Dooley's later film credits include the 1993 comedy My Boyfriend's Back, the 1995 science fiction thriller Evolver (working with Q actor John de Lancie), the 1999 comedies Happy, Texas (with Ron Perlman and Scarlett Pomers) and Runaway Bride, and the 2002 Christopher Nolan thriller Insomnia (starring Robin Williams). In addition, Dooley appeared in the Christopher Guest "mockumentaries" Waiting for Guffman (1996) and A Mighty Wind (2003), the latter of which also featured Ed Begley, Jr., Bill Cobbs, and Michael McKean. Dooley again worked with Begley and McKean on Guest's 2006 film For Your Consideration.
Dooley was also the voice of Sarge in the 2006 Disney/Pixar movie Cars. He then played Mr. Spritzer in the acclaimed 2007 film version of Hairspray. He has since been seen in such films as the 2008 comedy Sunshine Cleaning and the 2009 horror-thriller Horsemen, both featuring Clifton Collins, Jr. from 2009's Star Trek.
Later television work Edit
Besides his role as Tain on DS9, Dooley also had recurring roles on a number of other series, ranging from comic shows such as ALF, Grace Under Fire, and Curb Your Enthusiasm to dramas such as ER and Once and Again (with Billy Campbell). One such recurring role, as Martin Tupper's father on the HBO series Dream On, led to his first Emmy Award nomination in 1994. A second nomination followed in 2000 for his recurring role as Judge Philip Swackheim on The Practice. His most recent recurring character is that of Addison Prudy on Desperate Housewives, starring Teri Hatcher, Mark Moses, and his HealtH co-star Alfre Woodard. Dooley also appeared in the 1992 TV movie Perry Mason: The Case of the Heartbroken Bride, in which he played the assistant of Charles Macauley.
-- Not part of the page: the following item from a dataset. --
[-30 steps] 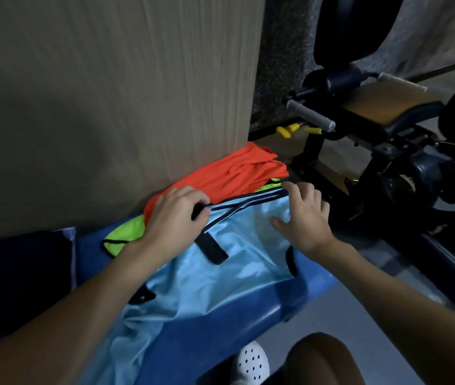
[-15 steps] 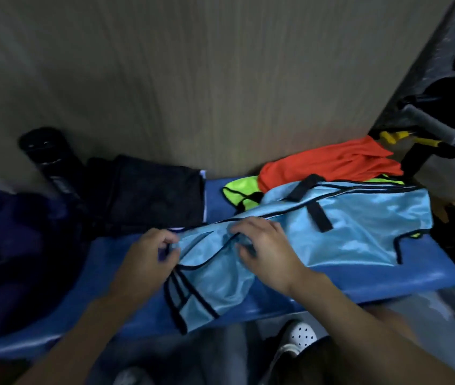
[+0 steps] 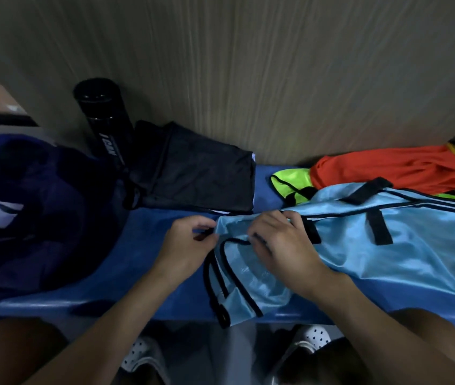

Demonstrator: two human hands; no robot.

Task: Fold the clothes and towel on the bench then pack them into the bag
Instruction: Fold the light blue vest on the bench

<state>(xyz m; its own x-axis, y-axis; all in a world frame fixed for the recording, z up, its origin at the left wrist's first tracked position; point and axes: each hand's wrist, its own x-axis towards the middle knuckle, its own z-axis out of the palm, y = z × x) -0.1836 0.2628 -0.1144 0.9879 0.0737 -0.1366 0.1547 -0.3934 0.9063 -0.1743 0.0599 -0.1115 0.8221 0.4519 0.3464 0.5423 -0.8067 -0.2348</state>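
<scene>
A dark blue bag [image 3: 26, 218] is set on the counter [image 3: 143, 245] well left of the hands. The light blue vest [image 3: 387, 254] is pinched at its trimmed corner by the left hand [image 3: 190, 245] and, apparently, gripped by the right hand [image 3: 284, 245]; an orange garment [image 3: 387, 170] is heaped beyond it

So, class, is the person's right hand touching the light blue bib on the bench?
Touching. The head view shows the right hand lying on the light blue bib, its fingers curled over the cloth's upper edge, with no gap.
</scene>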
This telefilm also featured Ronny Cox.
Recurring roles aside, Dooley has made one-time appearances on shows such as Spenser: For Hire (starring future DS9 star Avery Brooks), The Golden Girls, Tales from the Darkside (in an episode with John Fiedler), Coach (as Luther Van Dam's brother), The Wonder Years (starring Olivia d'Abo), Batman: The Animated Series (in an episode with Eugene Roche), Mad About You (as the father of Anne Ramsay's character), Millennium (with Megan Gallagher and Bill Smitrovich), Ally McBeal (with Anne Haney, Albert Hall, and Richard McGonagle), CSI: Crime Scene Investigation (in an episode with Debra Wilson), and Boston Legal (starring William Shatner and John Larroquette, in an episode with Mark Moses, Michael Wiseman, and Tom Virtue). Additionally, he was seen in the 1995 made-for-TV sci-fi/comedy Out There, along with Leslie Bevis, Bill Cobbs, Wendy Schaal, Carel Struycken, and Star Trek: Voyager star Robert Picardo.